→ **TASK GOAL**
The answer must consist only of the lines from the line with "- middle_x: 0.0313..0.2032" to the line with "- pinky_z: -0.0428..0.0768", both included, exactly as they stand below.

→ **GIVEN INFORMATION**
━━━━━━━━

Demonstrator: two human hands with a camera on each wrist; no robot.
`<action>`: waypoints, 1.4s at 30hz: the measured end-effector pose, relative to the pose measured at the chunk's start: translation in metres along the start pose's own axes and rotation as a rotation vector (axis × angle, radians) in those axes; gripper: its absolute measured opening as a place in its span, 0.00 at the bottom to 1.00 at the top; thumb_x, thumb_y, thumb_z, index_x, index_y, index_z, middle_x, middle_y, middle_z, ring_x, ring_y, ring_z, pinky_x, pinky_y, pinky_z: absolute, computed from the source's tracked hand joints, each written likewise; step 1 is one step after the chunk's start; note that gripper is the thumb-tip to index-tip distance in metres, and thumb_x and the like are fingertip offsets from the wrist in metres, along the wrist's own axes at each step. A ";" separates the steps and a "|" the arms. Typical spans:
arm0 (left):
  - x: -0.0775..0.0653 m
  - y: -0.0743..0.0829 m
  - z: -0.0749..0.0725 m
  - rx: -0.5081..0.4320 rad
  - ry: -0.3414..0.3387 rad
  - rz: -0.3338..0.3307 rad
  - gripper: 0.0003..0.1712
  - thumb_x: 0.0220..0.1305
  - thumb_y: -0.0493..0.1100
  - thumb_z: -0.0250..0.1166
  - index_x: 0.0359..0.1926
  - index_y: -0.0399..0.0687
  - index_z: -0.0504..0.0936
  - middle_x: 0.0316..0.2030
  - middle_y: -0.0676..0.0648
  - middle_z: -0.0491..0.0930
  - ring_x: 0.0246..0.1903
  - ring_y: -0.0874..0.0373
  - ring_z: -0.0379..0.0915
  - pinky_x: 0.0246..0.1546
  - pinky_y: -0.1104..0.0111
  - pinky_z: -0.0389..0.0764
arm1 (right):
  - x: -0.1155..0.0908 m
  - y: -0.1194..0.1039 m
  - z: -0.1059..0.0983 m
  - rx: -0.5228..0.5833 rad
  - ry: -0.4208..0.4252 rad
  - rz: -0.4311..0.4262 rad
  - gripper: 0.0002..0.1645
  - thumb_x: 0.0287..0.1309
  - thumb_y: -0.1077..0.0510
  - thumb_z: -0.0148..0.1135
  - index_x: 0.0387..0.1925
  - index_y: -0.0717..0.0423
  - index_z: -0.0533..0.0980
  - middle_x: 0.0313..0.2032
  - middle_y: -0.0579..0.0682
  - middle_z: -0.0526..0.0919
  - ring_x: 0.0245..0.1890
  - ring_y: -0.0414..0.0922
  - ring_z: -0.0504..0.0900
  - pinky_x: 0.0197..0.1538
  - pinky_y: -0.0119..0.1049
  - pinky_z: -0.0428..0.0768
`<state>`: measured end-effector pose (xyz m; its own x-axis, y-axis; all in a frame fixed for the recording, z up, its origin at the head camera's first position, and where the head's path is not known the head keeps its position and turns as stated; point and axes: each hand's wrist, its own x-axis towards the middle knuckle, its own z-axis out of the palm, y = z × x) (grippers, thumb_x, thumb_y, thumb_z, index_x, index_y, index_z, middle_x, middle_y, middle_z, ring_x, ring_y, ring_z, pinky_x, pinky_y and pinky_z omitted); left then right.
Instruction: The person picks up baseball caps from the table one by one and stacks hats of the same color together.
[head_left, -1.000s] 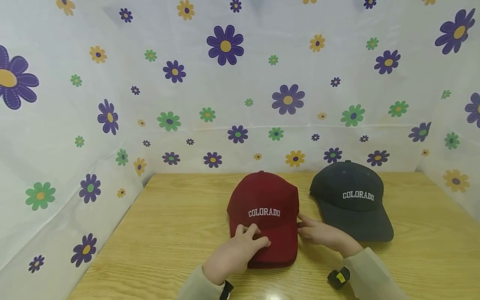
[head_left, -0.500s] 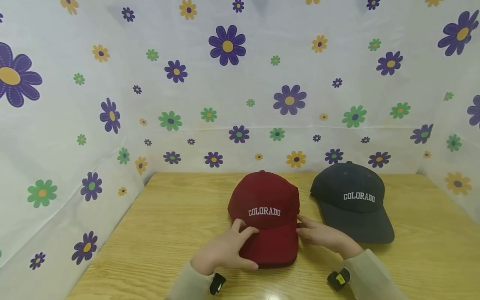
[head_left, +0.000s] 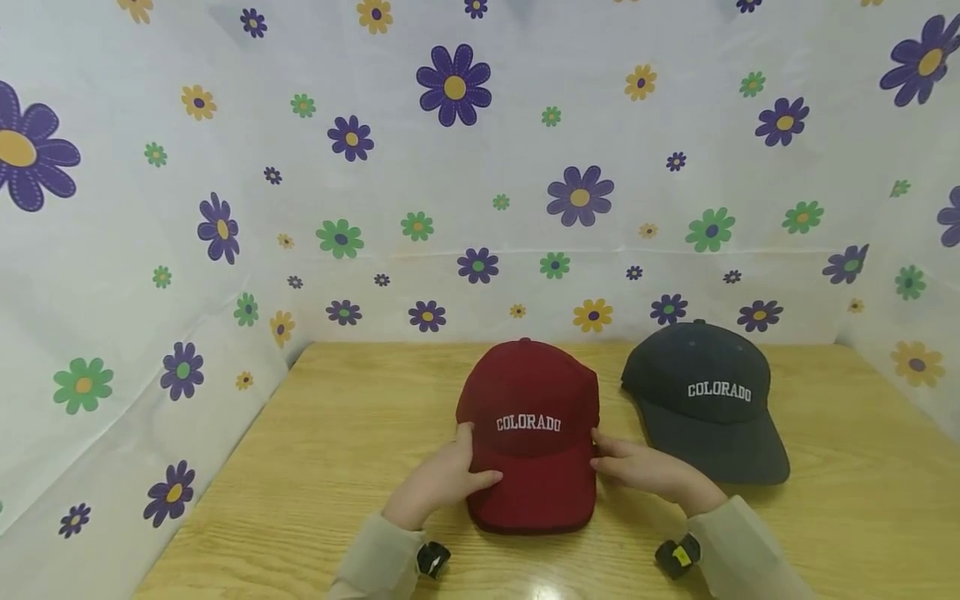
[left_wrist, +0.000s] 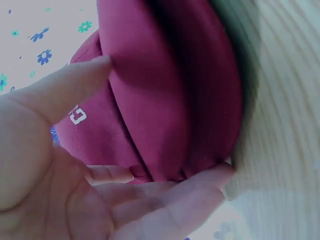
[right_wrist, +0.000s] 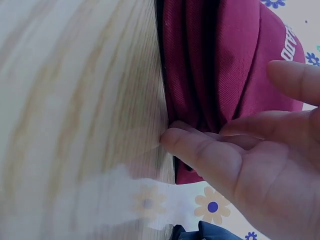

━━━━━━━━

→ **OUTPUT OF THE EXERCISE**
  - middle_x: 0.0313..0.2032
  - middle_y: -0.0579..0.0682
  - middle_z: -0.0526..0.0919
  - ring_x: 0.0245..0.1890
  - ring_y: -0.0414..0.0922
  - ring_z: -0.0504..0.0900
  - pinky_x: 0.0197..0.1538
  - pinky_y: -0.0119..0.1049
  - pinky_z: -0.0428..0.0768

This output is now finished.